Because of the work that I do and the life that I've lived, I keep up on what's happening in the world where it concerns spousal abuse. Today, Google Alerts sent me an interesting press report that gives two reasons for pediatricians to screen their patients' mothers or caregivers for signs of physical and/or emotional abuse. The report interested me because it cites a study that came up with results I believe to be obvious: This type of screening could help save both the parent/caregiver, and also save their children who may be witness to such abuse and become victims themselves...if they aren't already.

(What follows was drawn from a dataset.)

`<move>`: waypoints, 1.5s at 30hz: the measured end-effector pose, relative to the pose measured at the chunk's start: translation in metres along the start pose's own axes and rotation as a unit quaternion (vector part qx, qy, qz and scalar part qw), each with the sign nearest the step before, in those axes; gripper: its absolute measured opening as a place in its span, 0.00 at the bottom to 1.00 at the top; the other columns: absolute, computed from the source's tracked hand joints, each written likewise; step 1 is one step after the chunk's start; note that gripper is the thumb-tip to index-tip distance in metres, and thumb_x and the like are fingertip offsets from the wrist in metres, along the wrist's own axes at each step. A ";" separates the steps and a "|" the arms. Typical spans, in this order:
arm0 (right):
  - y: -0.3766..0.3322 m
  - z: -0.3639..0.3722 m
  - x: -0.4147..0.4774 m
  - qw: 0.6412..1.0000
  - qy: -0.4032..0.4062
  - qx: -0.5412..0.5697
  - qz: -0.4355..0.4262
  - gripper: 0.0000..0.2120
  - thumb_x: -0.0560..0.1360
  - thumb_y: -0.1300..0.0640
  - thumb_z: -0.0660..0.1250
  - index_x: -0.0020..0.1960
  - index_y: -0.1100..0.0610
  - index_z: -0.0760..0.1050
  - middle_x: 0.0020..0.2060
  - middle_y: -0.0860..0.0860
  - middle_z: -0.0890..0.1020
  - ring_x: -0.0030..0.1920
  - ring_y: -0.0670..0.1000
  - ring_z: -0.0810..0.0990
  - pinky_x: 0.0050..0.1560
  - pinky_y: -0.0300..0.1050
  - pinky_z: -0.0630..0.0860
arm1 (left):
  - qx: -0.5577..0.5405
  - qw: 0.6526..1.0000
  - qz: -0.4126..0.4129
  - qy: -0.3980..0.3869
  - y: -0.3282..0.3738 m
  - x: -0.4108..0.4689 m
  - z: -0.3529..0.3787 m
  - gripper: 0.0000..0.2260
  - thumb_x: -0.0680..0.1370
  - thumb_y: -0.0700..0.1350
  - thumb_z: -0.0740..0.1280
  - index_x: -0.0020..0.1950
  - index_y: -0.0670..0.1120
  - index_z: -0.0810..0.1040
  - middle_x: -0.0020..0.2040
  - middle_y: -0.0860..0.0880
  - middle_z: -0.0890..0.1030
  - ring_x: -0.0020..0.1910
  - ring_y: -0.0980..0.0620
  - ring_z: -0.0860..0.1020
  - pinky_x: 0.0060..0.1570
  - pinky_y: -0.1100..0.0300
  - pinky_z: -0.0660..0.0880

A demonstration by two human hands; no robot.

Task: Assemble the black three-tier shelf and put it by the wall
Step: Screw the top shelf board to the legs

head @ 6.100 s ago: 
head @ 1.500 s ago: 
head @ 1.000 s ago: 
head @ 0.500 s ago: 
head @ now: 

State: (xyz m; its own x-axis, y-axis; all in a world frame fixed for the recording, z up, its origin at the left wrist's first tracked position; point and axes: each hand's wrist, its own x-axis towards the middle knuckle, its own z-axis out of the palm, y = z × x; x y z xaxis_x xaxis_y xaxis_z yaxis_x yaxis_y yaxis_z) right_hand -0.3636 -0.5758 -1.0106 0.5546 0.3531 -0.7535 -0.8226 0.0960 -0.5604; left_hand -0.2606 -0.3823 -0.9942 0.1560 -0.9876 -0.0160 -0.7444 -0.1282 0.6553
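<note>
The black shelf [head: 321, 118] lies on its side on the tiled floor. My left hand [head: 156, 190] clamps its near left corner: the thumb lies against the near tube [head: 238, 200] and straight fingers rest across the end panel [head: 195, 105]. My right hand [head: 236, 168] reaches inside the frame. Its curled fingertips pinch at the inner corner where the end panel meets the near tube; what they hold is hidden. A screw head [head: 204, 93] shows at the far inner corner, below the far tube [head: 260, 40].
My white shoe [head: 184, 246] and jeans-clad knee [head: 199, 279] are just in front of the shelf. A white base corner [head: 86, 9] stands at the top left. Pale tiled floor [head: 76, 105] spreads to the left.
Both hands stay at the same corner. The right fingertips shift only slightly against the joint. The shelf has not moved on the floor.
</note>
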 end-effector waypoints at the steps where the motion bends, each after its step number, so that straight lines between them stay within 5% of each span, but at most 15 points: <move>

The study was conducted at Johns Hopkins Children's Center, and the results are published online in the Journal of Pediatrics. It claimed nearly 1/4 of the women screened (133) for the study reported abuse, and half of those admitted a child had witnessed the abuse. In my opinion, these numbers are frighteningly high, and probably on the low side. This particular study did not examine the effects of what the children witnessed, but it's already known that these children are more than likely to repeat what they've seen. We see it daily in our public schools, in the courts system, in the newspapers. Children follow the behavior their parents model, and not just at home. That means this is not just a private family matter. This is a societal concern. Screening the parent seems like a good idea. I wish I'd been screened. It could be a way out of an otherwise impossible situation.
And abuse is not that difficult to recognize. The report suggests if a child misses scheduled doctors' appointments, if the parent/caregiver and/or child show signs of depression, if the child exhibits recurring unexplained headaches and stomach aches, then maybe this kind of screening could detect a problem that isn't easy to discuss openly.
Says Megan Bair-Merritt, M.D. M.S.C.E., a Hopkins pediatrician who led the study, "Our findings speak loud and clear. Domestic violence happens often and children witness it, so it should be on every pediatrician's radar." Because of her study, she'd like to see more pediatricians conducting this kind of screening.
So would I.
I realize that might be putting an awful lot of responsibility on these doctors' shoulders, but their job is, afterall, caring for children. This type of screening might be another way they can do that. The study says it takes only a few minutes for a doctor to distribute a simple questionnaire and ask a parent/caregiver to fill it out. Just a few minutes that might save a child.
Then, of course, the question becomes: What happens when the results are in and abuse is acknowledged?
What does the pediatrician do then?
Maybe Johns Hopkins will come up with a study about that.
Meanwhile, if you haven't already done so, be sure to hug your children today. We all deserve it.